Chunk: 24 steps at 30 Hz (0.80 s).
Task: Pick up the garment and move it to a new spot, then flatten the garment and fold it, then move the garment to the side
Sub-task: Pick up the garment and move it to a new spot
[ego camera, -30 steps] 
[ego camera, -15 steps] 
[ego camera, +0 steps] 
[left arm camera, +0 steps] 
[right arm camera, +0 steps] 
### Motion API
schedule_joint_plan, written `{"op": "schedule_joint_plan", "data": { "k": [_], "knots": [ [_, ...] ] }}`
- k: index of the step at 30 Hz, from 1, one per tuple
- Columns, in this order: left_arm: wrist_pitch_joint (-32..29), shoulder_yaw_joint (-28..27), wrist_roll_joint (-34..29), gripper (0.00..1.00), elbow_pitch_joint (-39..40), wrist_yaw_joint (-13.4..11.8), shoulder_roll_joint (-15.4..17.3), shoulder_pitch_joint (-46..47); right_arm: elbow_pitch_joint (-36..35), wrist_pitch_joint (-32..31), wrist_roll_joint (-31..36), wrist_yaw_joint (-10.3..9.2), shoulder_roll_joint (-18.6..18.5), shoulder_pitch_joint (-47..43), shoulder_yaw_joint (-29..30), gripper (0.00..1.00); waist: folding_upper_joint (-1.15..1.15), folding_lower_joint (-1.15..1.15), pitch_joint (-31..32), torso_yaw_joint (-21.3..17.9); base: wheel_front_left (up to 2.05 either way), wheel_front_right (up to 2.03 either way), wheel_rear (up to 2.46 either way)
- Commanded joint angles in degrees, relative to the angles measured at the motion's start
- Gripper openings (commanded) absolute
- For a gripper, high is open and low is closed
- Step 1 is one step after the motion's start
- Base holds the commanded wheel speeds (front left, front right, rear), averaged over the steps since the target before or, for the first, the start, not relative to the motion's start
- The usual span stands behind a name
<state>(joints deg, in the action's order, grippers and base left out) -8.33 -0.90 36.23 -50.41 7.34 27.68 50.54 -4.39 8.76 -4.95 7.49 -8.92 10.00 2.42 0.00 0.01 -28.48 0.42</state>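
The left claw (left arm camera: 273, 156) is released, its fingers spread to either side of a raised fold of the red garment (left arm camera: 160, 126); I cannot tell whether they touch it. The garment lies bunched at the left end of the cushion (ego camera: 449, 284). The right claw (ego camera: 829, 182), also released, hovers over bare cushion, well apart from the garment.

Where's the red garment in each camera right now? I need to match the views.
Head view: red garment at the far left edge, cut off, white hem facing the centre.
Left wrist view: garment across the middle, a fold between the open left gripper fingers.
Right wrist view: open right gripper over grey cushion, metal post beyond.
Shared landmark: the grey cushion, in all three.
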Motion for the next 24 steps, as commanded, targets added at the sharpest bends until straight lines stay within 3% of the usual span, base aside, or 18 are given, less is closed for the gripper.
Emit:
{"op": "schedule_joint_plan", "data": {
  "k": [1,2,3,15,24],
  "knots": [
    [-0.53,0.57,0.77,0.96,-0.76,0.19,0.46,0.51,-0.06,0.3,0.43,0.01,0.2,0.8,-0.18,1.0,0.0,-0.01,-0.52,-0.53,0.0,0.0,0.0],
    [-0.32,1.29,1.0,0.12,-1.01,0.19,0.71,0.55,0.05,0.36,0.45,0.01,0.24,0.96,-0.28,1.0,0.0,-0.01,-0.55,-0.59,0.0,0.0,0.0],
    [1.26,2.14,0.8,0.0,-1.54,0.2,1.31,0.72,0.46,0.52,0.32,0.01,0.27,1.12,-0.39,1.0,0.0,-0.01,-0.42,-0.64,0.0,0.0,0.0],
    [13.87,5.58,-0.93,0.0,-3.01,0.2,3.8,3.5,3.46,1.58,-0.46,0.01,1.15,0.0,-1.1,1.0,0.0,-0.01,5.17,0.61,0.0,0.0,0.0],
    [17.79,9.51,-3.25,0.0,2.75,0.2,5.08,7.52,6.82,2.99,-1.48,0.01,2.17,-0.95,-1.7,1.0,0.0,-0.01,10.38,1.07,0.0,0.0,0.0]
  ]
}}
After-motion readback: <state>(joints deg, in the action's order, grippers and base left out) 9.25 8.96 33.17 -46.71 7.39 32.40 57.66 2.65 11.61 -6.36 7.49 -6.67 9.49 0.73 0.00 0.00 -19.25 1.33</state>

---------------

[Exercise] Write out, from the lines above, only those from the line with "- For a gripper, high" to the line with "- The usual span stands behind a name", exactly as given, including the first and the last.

[Output for this exercise]
- For a gripper, high is open and low is closed
- Step 1 is one step after the motion's start
- Base holds the commanded wheel speeds (front left, front right, rear), averaged over the steps since the target before or, for the first, the start, not relative to the motion's start
- The usual span stands behind a name

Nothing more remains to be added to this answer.